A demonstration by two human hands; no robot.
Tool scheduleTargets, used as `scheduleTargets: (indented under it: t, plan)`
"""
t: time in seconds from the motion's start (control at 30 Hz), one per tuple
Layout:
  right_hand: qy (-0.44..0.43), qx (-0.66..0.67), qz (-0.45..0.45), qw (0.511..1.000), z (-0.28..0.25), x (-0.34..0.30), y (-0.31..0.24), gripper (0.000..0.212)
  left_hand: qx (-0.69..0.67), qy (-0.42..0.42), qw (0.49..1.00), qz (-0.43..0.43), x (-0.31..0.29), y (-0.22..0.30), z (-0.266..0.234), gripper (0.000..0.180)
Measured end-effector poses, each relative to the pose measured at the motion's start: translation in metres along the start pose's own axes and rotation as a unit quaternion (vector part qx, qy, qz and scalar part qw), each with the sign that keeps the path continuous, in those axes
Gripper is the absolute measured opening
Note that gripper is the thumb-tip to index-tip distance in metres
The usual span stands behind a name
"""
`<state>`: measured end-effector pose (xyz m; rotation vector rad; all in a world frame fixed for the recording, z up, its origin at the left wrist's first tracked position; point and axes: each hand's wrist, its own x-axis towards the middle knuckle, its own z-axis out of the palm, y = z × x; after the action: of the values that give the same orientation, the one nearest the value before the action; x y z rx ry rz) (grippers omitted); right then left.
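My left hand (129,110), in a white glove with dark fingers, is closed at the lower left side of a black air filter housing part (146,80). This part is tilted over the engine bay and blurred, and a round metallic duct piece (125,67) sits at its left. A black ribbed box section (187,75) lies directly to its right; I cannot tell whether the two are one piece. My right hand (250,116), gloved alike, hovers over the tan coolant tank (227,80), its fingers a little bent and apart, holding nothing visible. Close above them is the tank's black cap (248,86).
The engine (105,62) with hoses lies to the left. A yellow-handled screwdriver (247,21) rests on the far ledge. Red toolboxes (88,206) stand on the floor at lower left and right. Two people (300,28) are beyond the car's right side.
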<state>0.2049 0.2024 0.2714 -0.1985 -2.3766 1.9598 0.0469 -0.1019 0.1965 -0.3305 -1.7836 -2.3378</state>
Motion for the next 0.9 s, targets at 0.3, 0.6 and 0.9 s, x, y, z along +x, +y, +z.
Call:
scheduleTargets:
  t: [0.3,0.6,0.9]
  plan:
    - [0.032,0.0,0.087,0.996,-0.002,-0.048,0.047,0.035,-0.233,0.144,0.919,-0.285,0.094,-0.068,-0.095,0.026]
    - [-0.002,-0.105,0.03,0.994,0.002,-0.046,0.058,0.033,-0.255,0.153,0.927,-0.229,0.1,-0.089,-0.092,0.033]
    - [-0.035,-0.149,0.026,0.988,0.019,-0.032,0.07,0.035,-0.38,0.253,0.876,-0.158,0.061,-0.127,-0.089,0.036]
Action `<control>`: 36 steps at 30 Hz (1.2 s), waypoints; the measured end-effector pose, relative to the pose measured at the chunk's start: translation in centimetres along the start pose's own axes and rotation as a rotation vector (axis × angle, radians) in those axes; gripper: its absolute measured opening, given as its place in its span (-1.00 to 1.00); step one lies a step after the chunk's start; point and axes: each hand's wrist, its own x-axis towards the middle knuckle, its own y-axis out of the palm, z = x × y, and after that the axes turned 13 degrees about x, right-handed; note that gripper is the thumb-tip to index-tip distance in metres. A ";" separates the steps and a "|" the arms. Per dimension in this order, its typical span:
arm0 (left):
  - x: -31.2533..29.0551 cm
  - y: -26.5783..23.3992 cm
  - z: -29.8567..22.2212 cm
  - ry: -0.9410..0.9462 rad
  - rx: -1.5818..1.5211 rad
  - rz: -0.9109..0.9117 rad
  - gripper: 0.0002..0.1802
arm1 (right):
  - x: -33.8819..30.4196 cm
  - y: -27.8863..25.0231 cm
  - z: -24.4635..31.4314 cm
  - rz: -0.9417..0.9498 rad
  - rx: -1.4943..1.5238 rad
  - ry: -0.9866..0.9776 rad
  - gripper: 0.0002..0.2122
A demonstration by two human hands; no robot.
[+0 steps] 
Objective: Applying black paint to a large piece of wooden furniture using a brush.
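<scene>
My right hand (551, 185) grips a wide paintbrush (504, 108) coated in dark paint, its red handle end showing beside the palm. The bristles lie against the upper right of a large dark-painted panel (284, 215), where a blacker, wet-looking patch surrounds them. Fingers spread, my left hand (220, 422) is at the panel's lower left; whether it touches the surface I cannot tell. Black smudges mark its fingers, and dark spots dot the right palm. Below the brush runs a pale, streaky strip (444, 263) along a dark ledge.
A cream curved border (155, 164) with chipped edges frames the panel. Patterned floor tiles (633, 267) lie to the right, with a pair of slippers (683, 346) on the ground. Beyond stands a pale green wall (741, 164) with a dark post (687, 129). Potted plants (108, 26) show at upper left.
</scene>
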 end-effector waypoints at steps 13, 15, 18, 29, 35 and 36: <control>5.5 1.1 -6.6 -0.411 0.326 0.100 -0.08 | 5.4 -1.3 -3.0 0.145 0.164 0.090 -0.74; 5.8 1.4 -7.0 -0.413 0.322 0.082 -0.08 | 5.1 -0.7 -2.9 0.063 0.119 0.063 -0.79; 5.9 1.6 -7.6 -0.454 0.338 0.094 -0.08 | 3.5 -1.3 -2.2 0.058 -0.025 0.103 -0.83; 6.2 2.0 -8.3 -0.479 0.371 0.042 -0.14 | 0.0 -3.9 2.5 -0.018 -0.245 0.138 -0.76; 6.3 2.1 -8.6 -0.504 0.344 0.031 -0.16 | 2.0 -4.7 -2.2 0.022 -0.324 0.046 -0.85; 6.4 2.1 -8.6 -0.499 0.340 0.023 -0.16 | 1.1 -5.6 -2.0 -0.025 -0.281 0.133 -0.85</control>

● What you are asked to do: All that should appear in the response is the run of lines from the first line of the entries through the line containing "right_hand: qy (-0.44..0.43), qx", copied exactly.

● Exercise result:
A demonstration by two human hands; no robot.
Tool scheduleTargets, used as `scheduleTargets: (indented under it: t, plan)`
"""
t: time in seconds from the motion's start (control at 30 Hz), one per tuple
Layout:
  right_hand: qy (-0.44..0.43), qx (-0.66..0.67), qz (-0.45..0.45), qw (0.511..1.000), z (-0.28..0.25), x (-0.34..0.30), y (-0.31..0.24), gripper (0.000..0.212)

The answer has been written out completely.